The most egregious faults of the social media platforms (including Twitter and YouTube) are the avenue they provide to terrorists, criminals, pirates, hate groups, and the purveyors of “false news”. “In 2015, ISIS supporters had over 46,000 accounts on Twitter, and posted 90,000 tweets a day. In 2013 there were more than 35,000 ISIS videos on YouTube”. The platforms hide behind the First Amendment right of free speech to permit this, as their business model requires “the maximum number of users and maximum numbers of posts. YouTube has even gone so far as to place ads on ISIS videos”! (Taplin, p 183-4).

I have discussed the political and civilisati­onal damage that social media is perpetrati­ng in an earlier column (“The Decline of Civility”). What can be done? For those platforms which are rather like newspapers or other media on which people can express their views, anonymity must end. Everyone posting anything on social media should be identifiab­le, and made subject to the same laws of libel, hate speech, and false claims which the Common Law allows in the UK, the US, and India. Anonymity has been lauded as a means to organise resistance against despotic regimes. But as the Arab Spring and China’s Digital Firewall show this is increasing­ly an idle dream, whilst allowing various anti-social elements to threaten us and vent their spleen.

Finally, privacy remains the most important issue. The Supreme Court has establishe­d it as a fundamenta­l right in India against the tech and government lobbyists of Aadhaar. There must be a way to reverse the default position of giving personal informatio­n (to one where active acceptance is required) for the provision of services provided by both government­s and companies.
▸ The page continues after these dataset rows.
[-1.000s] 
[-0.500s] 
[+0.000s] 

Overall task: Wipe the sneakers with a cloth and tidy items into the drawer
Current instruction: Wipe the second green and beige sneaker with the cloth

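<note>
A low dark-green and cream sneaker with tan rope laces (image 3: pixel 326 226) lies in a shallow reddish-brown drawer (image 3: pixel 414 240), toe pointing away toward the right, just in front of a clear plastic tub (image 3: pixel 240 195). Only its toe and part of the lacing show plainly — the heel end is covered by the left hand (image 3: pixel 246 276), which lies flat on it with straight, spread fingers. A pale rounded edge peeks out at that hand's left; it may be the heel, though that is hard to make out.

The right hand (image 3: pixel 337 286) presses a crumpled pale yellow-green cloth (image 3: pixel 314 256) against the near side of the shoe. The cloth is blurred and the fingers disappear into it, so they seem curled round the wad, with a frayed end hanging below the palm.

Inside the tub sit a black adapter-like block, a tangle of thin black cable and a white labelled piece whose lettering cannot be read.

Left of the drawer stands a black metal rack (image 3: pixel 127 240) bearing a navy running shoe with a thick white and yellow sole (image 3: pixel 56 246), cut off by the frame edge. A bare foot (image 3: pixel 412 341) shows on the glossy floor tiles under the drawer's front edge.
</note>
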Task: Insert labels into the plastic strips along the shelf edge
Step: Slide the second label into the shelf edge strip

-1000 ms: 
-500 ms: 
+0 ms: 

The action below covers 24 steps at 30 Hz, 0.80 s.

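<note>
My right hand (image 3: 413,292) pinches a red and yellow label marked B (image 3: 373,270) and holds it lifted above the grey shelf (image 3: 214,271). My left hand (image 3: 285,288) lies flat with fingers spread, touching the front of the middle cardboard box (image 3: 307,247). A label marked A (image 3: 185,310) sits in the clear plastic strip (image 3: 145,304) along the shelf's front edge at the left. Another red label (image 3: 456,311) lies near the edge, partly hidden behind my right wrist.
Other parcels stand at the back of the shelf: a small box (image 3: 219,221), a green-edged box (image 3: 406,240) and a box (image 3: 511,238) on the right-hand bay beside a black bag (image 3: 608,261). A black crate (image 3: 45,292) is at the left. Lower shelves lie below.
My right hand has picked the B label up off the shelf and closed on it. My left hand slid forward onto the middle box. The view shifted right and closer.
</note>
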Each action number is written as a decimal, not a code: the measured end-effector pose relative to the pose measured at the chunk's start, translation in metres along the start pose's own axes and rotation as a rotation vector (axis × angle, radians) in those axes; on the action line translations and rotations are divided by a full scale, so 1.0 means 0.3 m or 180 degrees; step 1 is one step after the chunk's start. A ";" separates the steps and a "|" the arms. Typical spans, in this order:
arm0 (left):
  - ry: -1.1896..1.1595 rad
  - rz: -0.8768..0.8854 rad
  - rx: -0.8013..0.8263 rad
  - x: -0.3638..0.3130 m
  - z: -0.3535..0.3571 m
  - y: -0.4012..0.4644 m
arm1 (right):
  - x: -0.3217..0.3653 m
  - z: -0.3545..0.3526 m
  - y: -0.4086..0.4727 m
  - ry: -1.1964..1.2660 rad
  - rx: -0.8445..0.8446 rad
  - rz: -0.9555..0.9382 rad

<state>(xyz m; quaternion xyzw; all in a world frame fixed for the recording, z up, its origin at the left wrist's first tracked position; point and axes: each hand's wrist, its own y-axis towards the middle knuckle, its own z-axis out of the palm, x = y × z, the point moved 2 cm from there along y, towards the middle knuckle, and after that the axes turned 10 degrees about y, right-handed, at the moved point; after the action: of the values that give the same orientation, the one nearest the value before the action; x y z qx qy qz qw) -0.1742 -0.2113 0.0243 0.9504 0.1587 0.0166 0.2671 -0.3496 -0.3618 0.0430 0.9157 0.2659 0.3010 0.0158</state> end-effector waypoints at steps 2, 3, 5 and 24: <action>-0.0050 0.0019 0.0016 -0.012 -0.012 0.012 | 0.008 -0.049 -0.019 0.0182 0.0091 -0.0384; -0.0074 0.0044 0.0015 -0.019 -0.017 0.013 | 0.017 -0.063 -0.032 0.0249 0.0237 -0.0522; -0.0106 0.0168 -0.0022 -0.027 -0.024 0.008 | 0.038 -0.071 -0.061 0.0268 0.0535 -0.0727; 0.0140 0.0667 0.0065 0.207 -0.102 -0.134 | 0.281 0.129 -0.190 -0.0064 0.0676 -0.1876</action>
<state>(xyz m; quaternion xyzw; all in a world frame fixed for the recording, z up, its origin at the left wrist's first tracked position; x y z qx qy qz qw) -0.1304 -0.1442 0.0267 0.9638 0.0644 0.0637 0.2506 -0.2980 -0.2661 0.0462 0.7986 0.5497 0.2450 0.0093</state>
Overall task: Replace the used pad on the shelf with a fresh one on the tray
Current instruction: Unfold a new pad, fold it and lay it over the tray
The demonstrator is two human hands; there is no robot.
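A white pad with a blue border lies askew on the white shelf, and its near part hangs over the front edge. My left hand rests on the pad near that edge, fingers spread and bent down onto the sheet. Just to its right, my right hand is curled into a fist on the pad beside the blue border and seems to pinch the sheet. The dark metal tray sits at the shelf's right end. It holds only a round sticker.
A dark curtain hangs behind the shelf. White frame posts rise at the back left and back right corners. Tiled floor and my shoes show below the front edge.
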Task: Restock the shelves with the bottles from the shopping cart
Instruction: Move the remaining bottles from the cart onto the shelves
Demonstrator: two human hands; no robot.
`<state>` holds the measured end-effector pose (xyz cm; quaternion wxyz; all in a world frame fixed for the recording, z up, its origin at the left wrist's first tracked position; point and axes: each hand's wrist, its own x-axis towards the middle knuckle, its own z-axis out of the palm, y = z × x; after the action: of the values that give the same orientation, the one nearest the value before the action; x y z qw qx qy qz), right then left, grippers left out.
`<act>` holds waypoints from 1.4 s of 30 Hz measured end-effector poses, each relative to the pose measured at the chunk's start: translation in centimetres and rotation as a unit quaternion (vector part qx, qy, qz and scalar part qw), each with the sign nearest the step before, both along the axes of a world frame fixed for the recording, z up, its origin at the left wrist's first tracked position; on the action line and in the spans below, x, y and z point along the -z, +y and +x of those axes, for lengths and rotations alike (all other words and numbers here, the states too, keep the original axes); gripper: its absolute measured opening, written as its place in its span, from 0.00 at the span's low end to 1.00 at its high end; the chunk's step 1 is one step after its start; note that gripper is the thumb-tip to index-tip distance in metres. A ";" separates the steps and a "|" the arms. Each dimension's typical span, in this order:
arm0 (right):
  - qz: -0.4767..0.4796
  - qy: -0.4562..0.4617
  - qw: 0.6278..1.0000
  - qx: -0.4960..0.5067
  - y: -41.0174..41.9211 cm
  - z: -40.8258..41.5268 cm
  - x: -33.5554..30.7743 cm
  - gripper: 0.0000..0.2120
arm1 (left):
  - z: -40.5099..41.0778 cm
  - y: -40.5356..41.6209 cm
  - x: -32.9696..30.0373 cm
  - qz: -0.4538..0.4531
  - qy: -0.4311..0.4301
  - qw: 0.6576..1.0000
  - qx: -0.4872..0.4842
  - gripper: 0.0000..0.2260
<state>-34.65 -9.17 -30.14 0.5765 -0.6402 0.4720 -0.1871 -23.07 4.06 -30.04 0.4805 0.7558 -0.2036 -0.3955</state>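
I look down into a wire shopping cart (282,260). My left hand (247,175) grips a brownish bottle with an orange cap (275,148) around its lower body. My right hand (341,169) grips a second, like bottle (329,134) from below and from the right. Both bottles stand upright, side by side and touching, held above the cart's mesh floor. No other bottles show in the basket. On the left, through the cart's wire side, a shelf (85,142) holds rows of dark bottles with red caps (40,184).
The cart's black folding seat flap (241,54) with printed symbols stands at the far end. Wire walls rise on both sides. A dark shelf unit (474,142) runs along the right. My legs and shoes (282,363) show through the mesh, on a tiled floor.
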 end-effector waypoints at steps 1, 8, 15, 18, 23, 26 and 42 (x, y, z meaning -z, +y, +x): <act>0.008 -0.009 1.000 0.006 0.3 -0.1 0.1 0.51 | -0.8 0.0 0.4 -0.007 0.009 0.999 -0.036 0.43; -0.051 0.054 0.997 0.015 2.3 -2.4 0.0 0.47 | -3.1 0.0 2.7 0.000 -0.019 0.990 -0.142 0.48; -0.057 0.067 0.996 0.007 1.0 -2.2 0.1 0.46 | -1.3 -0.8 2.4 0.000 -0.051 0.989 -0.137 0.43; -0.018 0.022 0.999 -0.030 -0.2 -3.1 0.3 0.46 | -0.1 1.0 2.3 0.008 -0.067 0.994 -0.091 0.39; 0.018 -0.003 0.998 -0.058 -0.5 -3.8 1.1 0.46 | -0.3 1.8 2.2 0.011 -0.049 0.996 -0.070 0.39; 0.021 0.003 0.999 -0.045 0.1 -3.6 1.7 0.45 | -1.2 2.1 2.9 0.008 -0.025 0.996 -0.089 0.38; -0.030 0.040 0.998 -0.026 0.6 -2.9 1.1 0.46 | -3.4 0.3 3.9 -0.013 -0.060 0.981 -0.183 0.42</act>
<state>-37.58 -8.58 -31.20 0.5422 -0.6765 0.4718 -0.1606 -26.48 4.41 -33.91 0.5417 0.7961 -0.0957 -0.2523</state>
This data must always belong to the individual, which the platform must take down if requested.

The EU has gone the furthest in its Data Privacy Regulation coming into force next year. “The European Commission has estimated that by 2020 the value of citizens’ personal data will reach 1 trillion euros, almost 8 per cent of EU GDP”. It is planning to reclaim this through Decode (Decentrali­sed Citizens Owned Data Ecosystem), with individual users and communitie­s creating “a true sharing economy, a data commons”. But given the failed history of past EU sponsored grandiose tech projects, John Thornhill has argued ( FT, 19 September) “what would catalyse a true transition is if a leading tech company were to help redesign the digital economy by enabling users to control their own data”. His candidate is Apple which uses its data “to build better products rather than to sell on to advertiser­s.” Till this happens the liberal democracie­s need to devise and enforce Bills of Digital Rights as outlined by Allister Heath ( Daily Telegraph, 14 September) to counter the predatory instincts of both digital companies and government­s, which are converting platforms into instrument­s of illiberali­sm.